For the listing below, return the line containing "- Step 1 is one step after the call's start", the line containing "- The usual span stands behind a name", and all lines in between, exactly as written and nothing else.

[Collected data]

◆ ◆ ◆ ◆

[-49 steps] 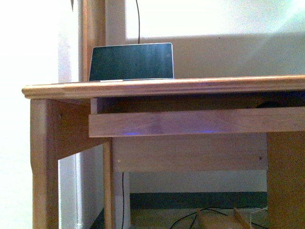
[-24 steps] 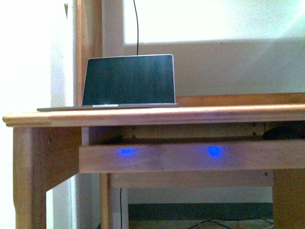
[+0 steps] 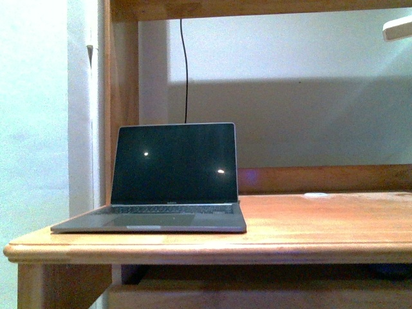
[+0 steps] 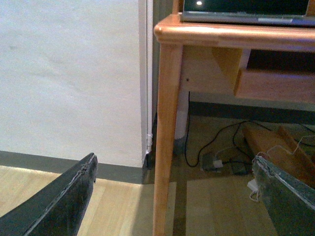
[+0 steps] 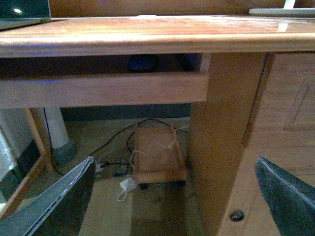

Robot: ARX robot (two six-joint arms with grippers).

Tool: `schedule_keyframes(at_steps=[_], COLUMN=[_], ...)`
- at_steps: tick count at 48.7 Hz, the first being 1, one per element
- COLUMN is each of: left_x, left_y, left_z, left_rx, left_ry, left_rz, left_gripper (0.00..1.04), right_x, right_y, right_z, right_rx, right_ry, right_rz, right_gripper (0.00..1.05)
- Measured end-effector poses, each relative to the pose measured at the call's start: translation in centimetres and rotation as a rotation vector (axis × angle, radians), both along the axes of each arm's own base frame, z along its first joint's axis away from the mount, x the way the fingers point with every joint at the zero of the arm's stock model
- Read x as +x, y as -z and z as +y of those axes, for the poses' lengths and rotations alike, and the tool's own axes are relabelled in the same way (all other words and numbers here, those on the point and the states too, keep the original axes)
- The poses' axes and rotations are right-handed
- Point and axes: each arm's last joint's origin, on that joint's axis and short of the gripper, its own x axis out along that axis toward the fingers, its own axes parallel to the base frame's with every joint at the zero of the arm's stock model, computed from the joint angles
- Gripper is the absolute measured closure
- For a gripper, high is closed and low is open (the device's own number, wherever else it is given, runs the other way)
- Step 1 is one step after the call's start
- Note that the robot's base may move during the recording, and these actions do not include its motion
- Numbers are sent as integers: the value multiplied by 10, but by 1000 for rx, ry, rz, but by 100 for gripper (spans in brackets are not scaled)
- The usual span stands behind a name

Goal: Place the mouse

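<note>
a pale wall (image 3: 290, 64) stands behind a light-brown wooden table (image 3: 322, 222) with a rounded front edge. at the far left of the front view an upright wooden post (image 3: 122, 96) rises beside the wall, and a thin black cable (image 3: 185, 71) hangs down behind the table. just right of the post an open grey laptop with a dark screen (image 3: 170, 174) sits on the left part of the table, its base close to the front edge. further right, well apart from the laptop, a small flat white disc (image 3: 315, 194) lies near the back rail.

the small dark oval mouse (image 5: 142, 63) is not on the tabletop: the right wrist view shows it in the shadowed recess under the tabletop, behind the wooden front rail (image 5: 103, 89); only part of it is visible.

the left end effector (image 4: 172, 196) hangs low beside the table's front left leg (image 4: 167, 132), above the pale wood floor (image 4: 39, 191), its two dark fingers (image 4: 59, 201) spread wide with nothing between them. the right end effector (image 5: 172, 196) faces the space under the table, fingers (image 5: 54, 201) likewise parted and empty, with loose cables (image 5: 113, 147) and a small wooden wheeled box (image 5: 158, 155) on the floor beyond.
</note>
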Motion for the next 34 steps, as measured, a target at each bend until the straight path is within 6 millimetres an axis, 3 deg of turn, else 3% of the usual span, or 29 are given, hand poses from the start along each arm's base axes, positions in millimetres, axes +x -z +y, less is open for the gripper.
schedule_keyframes(at_steps=[11, 21, 27, 34], left_x=[0, 13, 36, 73], left_y=[0, 8, -7, -23], left_z=[0, -1, -5, -7], left_rx=[-3, -172, -48, 226], left_ry=[-3, -15, 118, 209], left_rz=[2, 263, 292, 275], left_gripper=[8, 8, 8, 8], right_x=[0, 0, 0, 0], right_y=[0, 0, 0, 0], right_z=[0, 0, 0, 0], right_rx=[0, 0, 0, 0], right_ry=[0, 0, 0, 0], right_rz=[0, 0, 0, 0], right_gripper=[7, 7, 7, 7])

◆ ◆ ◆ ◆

[Reply]
- Step 1 is one step after the call's start
- Note that the robot's base may move during the recording, and these actions do not include its motion
- Numbers are sent as integers: the value multiplied by 10, but by 1000 for rx, ry, rz, but by 100 for gripper (spans in brackets are not scaled)
- The usual span stands behind a name

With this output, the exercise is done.